(Requirement):
Print the full listing exactly.

(Data shown):

>>>

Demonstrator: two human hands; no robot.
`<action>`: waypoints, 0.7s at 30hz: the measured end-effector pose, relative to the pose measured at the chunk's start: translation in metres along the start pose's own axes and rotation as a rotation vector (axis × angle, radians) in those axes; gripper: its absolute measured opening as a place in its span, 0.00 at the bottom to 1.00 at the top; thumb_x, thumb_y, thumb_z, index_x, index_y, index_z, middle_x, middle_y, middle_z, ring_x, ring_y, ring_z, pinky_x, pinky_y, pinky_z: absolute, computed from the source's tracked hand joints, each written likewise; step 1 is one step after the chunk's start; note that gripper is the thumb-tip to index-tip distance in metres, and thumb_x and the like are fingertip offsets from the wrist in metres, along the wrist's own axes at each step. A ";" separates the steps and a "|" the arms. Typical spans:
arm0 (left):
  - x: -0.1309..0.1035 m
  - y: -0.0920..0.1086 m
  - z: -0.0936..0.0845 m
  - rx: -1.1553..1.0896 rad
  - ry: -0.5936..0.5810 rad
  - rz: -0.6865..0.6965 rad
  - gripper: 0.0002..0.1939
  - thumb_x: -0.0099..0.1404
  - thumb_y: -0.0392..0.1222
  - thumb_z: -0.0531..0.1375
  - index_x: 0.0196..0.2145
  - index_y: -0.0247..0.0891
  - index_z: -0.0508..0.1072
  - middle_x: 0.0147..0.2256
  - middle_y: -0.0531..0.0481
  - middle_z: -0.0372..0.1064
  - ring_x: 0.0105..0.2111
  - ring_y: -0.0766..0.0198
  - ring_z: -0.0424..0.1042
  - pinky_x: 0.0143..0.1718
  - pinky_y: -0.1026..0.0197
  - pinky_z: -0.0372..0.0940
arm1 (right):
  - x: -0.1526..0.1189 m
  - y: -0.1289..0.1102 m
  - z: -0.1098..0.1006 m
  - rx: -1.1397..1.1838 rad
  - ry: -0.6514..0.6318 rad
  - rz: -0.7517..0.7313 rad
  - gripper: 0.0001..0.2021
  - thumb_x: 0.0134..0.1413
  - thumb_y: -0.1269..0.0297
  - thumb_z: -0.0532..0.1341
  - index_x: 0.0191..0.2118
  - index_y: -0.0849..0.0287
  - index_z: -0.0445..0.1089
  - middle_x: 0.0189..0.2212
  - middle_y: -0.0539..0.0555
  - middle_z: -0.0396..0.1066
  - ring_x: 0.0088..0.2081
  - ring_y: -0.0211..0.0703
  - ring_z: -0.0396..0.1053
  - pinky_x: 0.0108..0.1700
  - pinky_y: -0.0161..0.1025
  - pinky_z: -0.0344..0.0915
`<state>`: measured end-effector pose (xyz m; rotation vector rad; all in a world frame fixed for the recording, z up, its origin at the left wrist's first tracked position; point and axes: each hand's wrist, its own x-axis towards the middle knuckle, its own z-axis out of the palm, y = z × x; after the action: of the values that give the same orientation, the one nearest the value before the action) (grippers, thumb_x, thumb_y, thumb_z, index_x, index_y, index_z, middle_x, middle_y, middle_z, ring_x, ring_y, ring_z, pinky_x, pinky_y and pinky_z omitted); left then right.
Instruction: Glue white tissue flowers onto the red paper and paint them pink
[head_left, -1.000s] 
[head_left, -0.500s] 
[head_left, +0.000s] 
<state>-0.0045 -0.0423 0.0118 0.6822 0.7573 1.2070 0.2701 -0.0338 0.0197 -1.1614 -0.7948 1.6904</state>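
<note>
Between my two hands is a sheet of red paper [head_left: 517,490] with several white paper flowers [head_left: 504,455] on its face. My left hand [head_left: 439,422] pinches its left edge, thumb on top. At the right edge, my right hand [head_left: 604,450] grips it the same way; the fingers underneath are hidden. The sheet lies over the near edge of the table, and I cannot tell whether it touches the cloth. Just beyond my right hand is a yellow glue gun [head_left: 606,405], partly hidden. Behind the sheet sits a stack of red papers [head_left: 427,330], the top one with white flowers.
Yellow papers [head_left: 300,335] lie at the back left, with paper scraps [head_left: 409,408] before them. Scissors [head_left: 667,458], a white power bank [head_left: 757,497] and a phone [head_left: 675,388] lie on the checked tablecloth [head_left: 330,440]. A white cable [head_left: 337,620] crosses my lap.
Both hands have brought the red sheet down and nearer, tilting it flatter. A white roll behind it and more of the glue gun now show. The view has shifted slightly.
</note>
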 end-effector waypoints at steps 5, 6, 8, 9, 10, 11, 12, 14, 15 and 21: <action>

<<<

(Task response):
Demonstrator: two human hands; no robot.
`<action>`: waypoints, 0.7s at 30hz: the measured end-effector pose, relative to the pose measured at the chunk's start: translation in metres along the start pose's own axes and rotation as a rotation vector (axis × angle, radians) in those axes; gripper: its absolute measured opening as a place in its span, 0.00 at the bottom to 1.00 at the top; thumb_x, thumb_y, thumb_z, index_x, index_y, index_z, middle_x, middle_y, middle_z, ring_x, ring_y, ring_z, pinky_x, pinky_y, pinky_z: absolute, computed from the source's tracked hand joints, each written likewise; step 1 is one step after the chunk's start; note that gripper is the thumb-tip to index-tip distance in metres, and thumb_x and the like are fingertip offsets from the wrist in metres, along the wrist's own axes at each step. A ";" separates the steps and a "|" the arms. Typical spans:
arm0 (left):
  - x: -0.1309..0.1035 m
  - y: -0.0920..0.1086 m
  - z: -0.0936..0.0845 m
  - rx: -1.1553..1.0896 rad
  - ry: -0.5936..0.5810 rad
  - rz: -0.6865..0.6965 rad
  - gripper: 0.0002..0.1939
  - thumb_x: -0.0099..0.1404
  - thumb_y: -0.0392..0.1222
  - thumb_z: -0.0531..0.1375
  - index_x: 0.0196..0.2145
  - index_y: -0.0247..0.0891
  - index_z: -0.0508..0.1072
  - middle_x: 0.0147..0.2256
  - middle_y: -0.0531..0.0481
  - middle_z: -0.0372..0.1064
  - ring_x: 0.0105..0.2111
  - ring_y: -0.0766..0.0198
  - ring_z: -0.0424..0.1042
  - pinky_x: 0.0143..0.1718
  - pinky_y: -0.1026..0.0197
  - pinky_z: -0.0372..0.0940
arm1 (right):
  - x: -0.1526..0.1189 m
  - y: -0.1289..0.1102 m
  - z: -0.1098..0.1006 m
  - rx: -1.1397..1.1838 rad
  - ry: -0.6514..0.6318 rad
  - rz: -0.7517..0.7313 rad
  - gripper: 0.0001..0.2021
  - thumb_x: 0.0134..0.1413
  - thumb_y: -0.1269..0.0297
  - thumb_z: -0.0532..0.1341
  - index_x: 0.0191..0.2118
  - index_y: -0.0849..0.0287
  - index_z: -0.0445..0.1089
  - middle_x: 0.0189..0.2212
  - middle_y: -0.0539..0.0555
  - middle_z: -0.0396..0.1066
  - ring_x: 0.0088..0.2081
  - ring_y: -0.0211..0.0703
  - ring_z: -0.0396..0.1053
  - pinky_x: 0.0108..0.1700
  - pinky_y: -0.0161..0.1025
  - pinky_z: -0.0344..0.0915
`<state>`: measured end-effector pose (xyz m; rotation vector rad; all in a world frame fixed for the recording, z up, its origin at the left wrist's first tracked position; point and axes: each hand's wrist, its own x-axis towards the middle knuckle, its own z-axis out of the palm, y = z × x; after the action: of the values that give the same orientation, the one nearest the value before the action) (grippers, thumb_x, thumb_y, thumb_z, index_x, index_y, index_z, middle_x, middle_y, middle_z, ring_x, ring_y, ring_z, pinky_x, pinky_y and pinky_z omitted); left then right.
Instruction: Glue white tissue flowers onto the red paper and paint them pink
[head_left, -1.000s] 
[head_left, -0.500s] 
[head_left, +0.000s] 
<state>-0.0045 -0.0423 0.0118 0.6822 0.7573 1.2070 0.2701 -0.0338 0.0197 -1.1614 -0.7948 1.6904</state>
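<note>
Between my two hands is a sheet of red paper [head_left: 517,490] with several white paper flowers [head_left: 504,455] on its face. My left hand [head_left: 439,422] pinches its left edge, thumb on top. At the right edge, my right hand [head_left: 604,450] grips it the same way; the fingers underneath are hidden. The sheet lies over the near edge of the table, and I cannot tell whether it touches the cloth. Just beyond my right hand is a yellow glue gun [head_left: 606,405], partly hidden. Behind the sheet sits a stack of red papers [head_left: 427,330], the top one with white flowers.
Yellow papers [head_left: 300,335] lie at the back left, with paper scraps [head_left: 409,408] before them. Scissors [head_left: 667,458], a white power bank [head_left: 757,497] and a phone [head_left: 675,388] lie on the checked tablecloth [head_left: 330,440]. A white cable [head_left: 337,620] crosses my lap.
Both hands have brought the red sheet down and nearer, tilting it flatter. A white roll behind it and more of the glue gun now show. The view has shifted slightly.
</note>
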 end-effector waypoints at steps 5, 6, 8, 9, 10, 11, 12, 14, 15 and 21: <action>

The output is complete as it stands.